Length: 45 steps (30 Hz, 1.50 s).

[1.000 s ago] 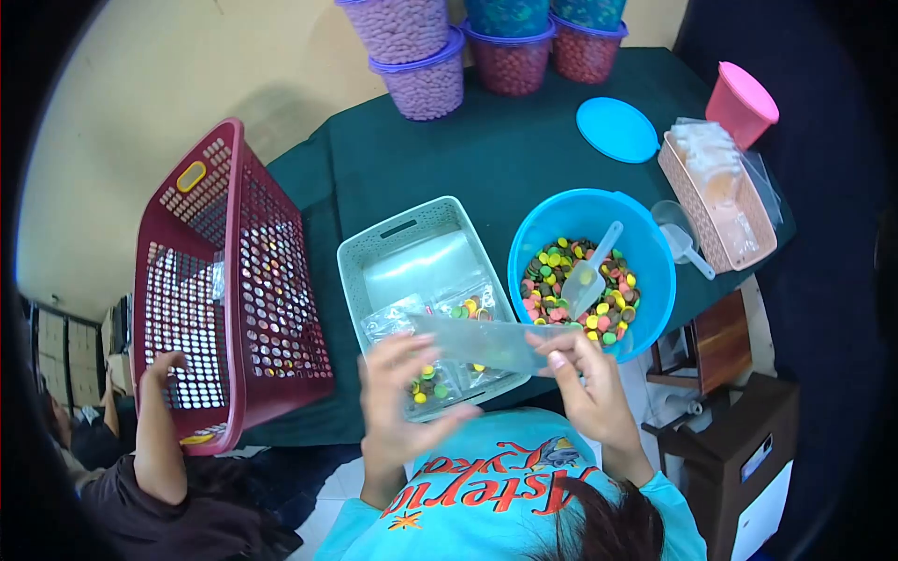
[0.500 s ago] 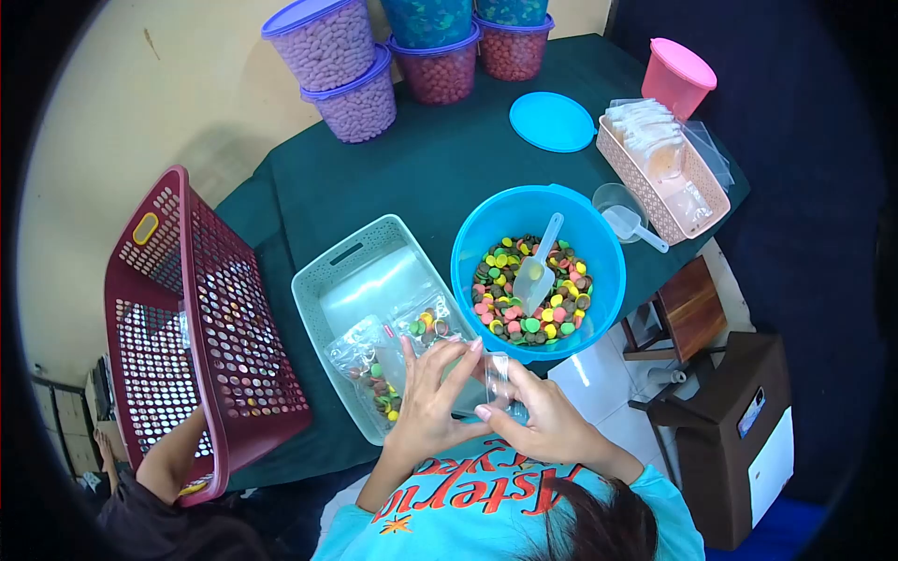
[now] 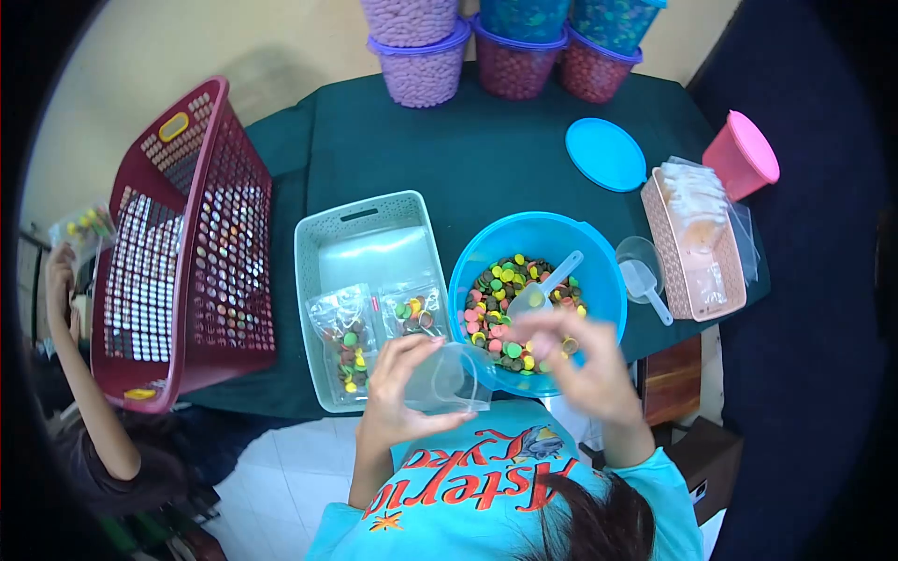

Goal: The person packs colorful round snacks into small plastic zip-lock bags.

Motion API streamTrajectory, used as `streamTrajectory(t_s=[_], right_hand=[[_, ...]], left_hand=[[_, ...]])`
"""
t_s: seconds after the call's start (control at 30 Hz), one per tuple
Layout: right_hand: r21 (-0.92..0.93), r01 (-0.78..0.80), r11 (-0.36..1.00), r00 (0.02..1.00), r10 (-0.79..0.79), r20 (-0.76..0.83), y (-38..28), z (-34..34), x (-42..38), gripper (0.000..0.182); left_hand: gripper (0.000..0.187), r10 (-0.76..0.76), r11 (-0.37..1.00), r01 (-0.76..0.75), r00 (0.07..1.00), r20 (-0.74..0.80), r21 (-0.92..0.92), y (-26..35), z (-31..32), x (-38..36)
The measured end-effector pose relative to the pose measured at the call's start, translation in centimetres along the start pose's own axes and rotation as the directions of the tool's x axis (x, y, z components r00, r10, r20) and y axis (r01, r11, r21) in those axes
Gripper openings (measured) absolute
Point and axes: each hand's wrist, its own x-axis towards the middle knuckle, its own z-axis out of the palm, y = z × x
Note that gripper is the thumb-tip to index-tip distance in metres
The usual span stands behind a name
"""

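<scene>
My left hand (image 3: 385, 404) is closed on a clear plastic bag (image 3: 451, 376), whose wide mouth faces right. Blurred by motion, my right hand (image 3: 599, 374) hangs over the near right edge of the blue tub (image 3: 610, 271), its fingers too smeared to read. In the tub lie many round candies (image 3: 505, 276) in brown, yellow, green and pink. A translucent scoop (image 3: 533, 297) rests on them, handle up to the right. Just beyond my left hand, a pale green basket (image 3: 311, 271) holds two filled bags, one long (image 3: 348, 351) and one partly hidden (image 3: 412, 307).
A maroon laundry basket (image 3: 224, 234) stands left; beside it another person's hand (image 3: 60, 276) holds up a filled bag (image 3: 84, 226). A pink basket of bags (image 3: 669, 252), a second scoop (image 3: 644, 280), a blue lid (image 3: 606, 154) and a pink canister (image 3: 734, 159) lie right. Stacked tubs (image 3: 426, 79) stand behind.
My right hand has left the bag and moved right over the tub, while my left keeps hold of it. The other person's arm has risen with a filled bag. The view has shifted.
</scene>
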Motion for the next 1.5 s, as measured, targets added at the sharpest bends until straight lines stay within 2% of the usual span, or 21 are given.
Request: streamTrajectory(t_s=[0.03,0.07,0.1,0.13,0.2,0.23,0.3,0.4,0.43,0.47,0.57,0.6,0.67,0.83,0.97,1.07,1.13,1.2,1.3,1.37,1.5], right_hand=[[-0.234,0.067,0.970,0.995,-0.081,-0.052,0.7,-1.6,1.4,0.016],[-0.502,0.116,0.857,0.991,-0.132,0.004,1.4,-2.9,3.1,0.016],[-0.635,0.135,0.761,0.991,-0.091,0.102,3.2,-4.1,4.6,0.022],[-0.629,0.149,0.763,0.988,-0.093,0.121,4.9,-4.9,5.4,0.022],[-0.849,0.419,0.322,0.878,0.096,0.470,7.5,-5.8,6.5,0.034],[-0.840,0.440,0.319,0.868,0.090,0.489,8.2,-5.8,6.9,0.034],[-0.799,0.558,0.224,0.678,0.433,0.594,8.7,-5.3,7.4,0.047],[-0.773,0.598,0.211,0.605,0.513,0.608,8.8,-4.8,8.1,0.052],[-0.735,0.641,0.222,0.637,0.380,0.670,9.4,-5.0,7.9,0.056],[-0.713,0.667,0.216,0.612,0.386,0.690,9.4,-5.1,8.2,0.056],[-0.650,0.757,0.063,0.651,0.012,0.759,8.9,-4.4,9.3,0.038],[-0.628,0.776,0.063,0.629,0.012,0.778,8.9,-4.0,9.7,0.038],[-0.633,0.770,-0.083,0.633,-0.025,0.773,9.1,-2.9,10.1,0.054],[-0.567,0.792,-0.227,0.574,-0.040,0.818,11.1,-1.9,10.0,0.033],[-0.531,0.825,-0.194,0.534,-0.041,0.844,11.1,-1.9,9.9,0.032],[-0.522,0.847,-0.099,0.524,-0.009,0.852,10.9,-2.0,9.5,0.034],[-0.485,0.873,0.041,0.485,0.017,0.874,10.5,-2.1,8.9,0.038],[-0.467,0.884,0.030,0.467,0.003,0.884,11.0,-2.4,9.0,0.042],[-0.466,0.867,0.175,0.475,-0.016,0.880,10.6,-2.7,9.4,0.043],[-0.416,0.858,0.302,0.407,0.096,0.908,10.0,-3.0,8.9,0.043],[-0.395,0.833,0.387,0.411,0.044,0.911,9.7,-3.8,8.8,0.045]], left_hand=[[0.075,-0.035,0.999,0.035,0.999,-0.022,-0.030,-0.1,0.2,-0.3],[0.074,-0.069,0.996,0.067,0.997,-0.043,-0.060,-0.1,0.3,-0.5],[0.073,-0.066,0.997,0.065,0.997,-0.043,-0.036,0.0,0.3,-0.6],[0.073,-0.077,0.997,0.076,0.995,-0.057,-0.028,0.3,0.5,-0.8],[0.071,-0.156,0.978,0.158,0.987,0.024,-0.135,0.8,1.0,-1.3],[0.071,-0.164,0.978,0.163,0.987,0.004,-0.129,1.0,1.3,-1.6],[0.070,-0.168,0.953,0.177,0.984,0.059,-0.244,1.3,2.1,-2.3],[0.071,-0.190,0.945,0.201,0.979,0.068,-0.259,2.0,3.7,-2.6],[0.072,-0.233,0.934,0.244,0.970,0.071,-0.260,2.4,4.3,-2.9],[0.072,-0.252,0.930,0.253,0.967,0.040,-0.267,2.8,5.0,-3.1],[0.074,-0.327,0.911,0.306,0.944,-0.033,-0.277,4.0,6.5,-3.8],[0.074,-0.343,0.908,0.315,0.938,-0.057,-0.278,4.3,6.8,-3.9],[0.074,-0.324,0.935,0.295,0.936,-0.138,-0.196,4.8,7.3,-4.1],[0.074,-0.379,0.924,0.361,0.909,-0.172,-0.128,5.8,7.8,-4.2],[0.074,-0.393,0.918,0.371,0.900,-0.190,-0.139,6.0,8.1,-4.2],[0.075,-0.393,0.916,0.366,0.899,-0.193,-0.164,6.0,8.3,-4.3],[0.077,-0.395,0.916,0.368,0.897,-0.200,-0.159,6.0,8.5,-4.4],[0.079,-0.394,0.917,0.369,0.896,-0.203,-0.152,6.1,8.5,-4.4],[0.077,-0.408,0.909,0.383,0.899,-0.158,-0.164,6.0,8.1,-4.4],[0.078,-0.390,0.914,0.362,0.910,-0.143,-0.185,5.8,7.9,-4.3],[0.078,-0.367,0.916,0.348,0.928,-0.068,-0.201,5.0,7.4,-4.3]])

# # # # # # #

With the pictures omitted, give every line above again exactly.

= Solution for this exercise =
Length: 45 steps (30 Hz, 1.50 s).

[1.000 s ago] 
[0.500 s ago] 
[now] 

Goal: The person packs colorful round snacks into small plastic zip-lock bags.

Motion API streamTrajectory, used as `streamTrajectory(t_s=[_], right_hand=[[_, ...]], left_hand=[[_, ...]])`
"""
t_s: seconds after the call's start (control at 30 Hz), one per tuple
Layout: right_hand: r21 (-0.92..0.93), r01 (-0.78..0.80), r11 (-0.36..1.00), r00 (0.02..1.00), r10 (-0.79..0.79), r20 (-0.76..0.83), y (-38..28), z (-34..34), x (-42..38), gripper (0.000..0.182); left_hand: gripper (0.000..0.187), r10 (-0.76..0.76), r11 (-0.37..1.00), r01 (-0.76..0.75), r00 (0.07..1.00), r20 (-0.74..0.80), r21 (-0.92..0.92), y (-26..35), z (-31..32), x (-38..36)
The measured end-effector pose relative to the pose measured at the call's start, translation in centimetres along the start pose's own axes and rotation as the directions of the tool's x axis (x, y, z components r00, r10, r20) and y axis (r01, r11, r21) in those axes
Gripper openings (measured) absolute
Point and axes: each hand's wrist, its own x-axis towards the middle knuckle, its own z-axis out of the palm, y = z × x
Note that gripper is the thumb-tip to index-tip distance in metres
The usual span stands behind a name
"""

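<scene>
My left hand (image 3: 385, 404) is closed on a clear plastic bag (image 3: 451, 376), whose wide mouth faces right. Blurred by motion, my right hand (image 3: 599, 374) hangs over the near right edge of the blue tub (image 3: 610, 271), its fingers too smeared to read. In the tub lie many round candies (image 3: 505, 276) in brown, yellow, green and pink. A translucent scoop (image 3: 533, 297) rests on them, handle up to the right. Just beyond my left hand, a pale green basket (image 3: 311, 271) holds two filled bags, one long (image 3: 348, 351) and one partly hidden (image 3: 412, 307).
A maroon laundry basket (image 3: 224, 234) stands left; beside it another person's hand (image 3: 60, 276) holds up a filled bag (image 3: 84, 226). A pink basket of bags (image 3: 669, 252), a second scoop (image 3: 644, 280), a blue lid (image 3: 606, 154) and a pink canister (image 3: 734, 159) lie right. Stacked tubs (image 3: 426, 79) stand behind.
My right hand has left the bag and moved right over the tub, while my left keeps hold of it. The other person's arm has risen with a filled bag. The view has shifted.
</scene>
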Motion for the next 1.5 s, as measured, targets added at the sharpest bends until straight lines stay within 2% of the usual span, or 21 are given.
Request: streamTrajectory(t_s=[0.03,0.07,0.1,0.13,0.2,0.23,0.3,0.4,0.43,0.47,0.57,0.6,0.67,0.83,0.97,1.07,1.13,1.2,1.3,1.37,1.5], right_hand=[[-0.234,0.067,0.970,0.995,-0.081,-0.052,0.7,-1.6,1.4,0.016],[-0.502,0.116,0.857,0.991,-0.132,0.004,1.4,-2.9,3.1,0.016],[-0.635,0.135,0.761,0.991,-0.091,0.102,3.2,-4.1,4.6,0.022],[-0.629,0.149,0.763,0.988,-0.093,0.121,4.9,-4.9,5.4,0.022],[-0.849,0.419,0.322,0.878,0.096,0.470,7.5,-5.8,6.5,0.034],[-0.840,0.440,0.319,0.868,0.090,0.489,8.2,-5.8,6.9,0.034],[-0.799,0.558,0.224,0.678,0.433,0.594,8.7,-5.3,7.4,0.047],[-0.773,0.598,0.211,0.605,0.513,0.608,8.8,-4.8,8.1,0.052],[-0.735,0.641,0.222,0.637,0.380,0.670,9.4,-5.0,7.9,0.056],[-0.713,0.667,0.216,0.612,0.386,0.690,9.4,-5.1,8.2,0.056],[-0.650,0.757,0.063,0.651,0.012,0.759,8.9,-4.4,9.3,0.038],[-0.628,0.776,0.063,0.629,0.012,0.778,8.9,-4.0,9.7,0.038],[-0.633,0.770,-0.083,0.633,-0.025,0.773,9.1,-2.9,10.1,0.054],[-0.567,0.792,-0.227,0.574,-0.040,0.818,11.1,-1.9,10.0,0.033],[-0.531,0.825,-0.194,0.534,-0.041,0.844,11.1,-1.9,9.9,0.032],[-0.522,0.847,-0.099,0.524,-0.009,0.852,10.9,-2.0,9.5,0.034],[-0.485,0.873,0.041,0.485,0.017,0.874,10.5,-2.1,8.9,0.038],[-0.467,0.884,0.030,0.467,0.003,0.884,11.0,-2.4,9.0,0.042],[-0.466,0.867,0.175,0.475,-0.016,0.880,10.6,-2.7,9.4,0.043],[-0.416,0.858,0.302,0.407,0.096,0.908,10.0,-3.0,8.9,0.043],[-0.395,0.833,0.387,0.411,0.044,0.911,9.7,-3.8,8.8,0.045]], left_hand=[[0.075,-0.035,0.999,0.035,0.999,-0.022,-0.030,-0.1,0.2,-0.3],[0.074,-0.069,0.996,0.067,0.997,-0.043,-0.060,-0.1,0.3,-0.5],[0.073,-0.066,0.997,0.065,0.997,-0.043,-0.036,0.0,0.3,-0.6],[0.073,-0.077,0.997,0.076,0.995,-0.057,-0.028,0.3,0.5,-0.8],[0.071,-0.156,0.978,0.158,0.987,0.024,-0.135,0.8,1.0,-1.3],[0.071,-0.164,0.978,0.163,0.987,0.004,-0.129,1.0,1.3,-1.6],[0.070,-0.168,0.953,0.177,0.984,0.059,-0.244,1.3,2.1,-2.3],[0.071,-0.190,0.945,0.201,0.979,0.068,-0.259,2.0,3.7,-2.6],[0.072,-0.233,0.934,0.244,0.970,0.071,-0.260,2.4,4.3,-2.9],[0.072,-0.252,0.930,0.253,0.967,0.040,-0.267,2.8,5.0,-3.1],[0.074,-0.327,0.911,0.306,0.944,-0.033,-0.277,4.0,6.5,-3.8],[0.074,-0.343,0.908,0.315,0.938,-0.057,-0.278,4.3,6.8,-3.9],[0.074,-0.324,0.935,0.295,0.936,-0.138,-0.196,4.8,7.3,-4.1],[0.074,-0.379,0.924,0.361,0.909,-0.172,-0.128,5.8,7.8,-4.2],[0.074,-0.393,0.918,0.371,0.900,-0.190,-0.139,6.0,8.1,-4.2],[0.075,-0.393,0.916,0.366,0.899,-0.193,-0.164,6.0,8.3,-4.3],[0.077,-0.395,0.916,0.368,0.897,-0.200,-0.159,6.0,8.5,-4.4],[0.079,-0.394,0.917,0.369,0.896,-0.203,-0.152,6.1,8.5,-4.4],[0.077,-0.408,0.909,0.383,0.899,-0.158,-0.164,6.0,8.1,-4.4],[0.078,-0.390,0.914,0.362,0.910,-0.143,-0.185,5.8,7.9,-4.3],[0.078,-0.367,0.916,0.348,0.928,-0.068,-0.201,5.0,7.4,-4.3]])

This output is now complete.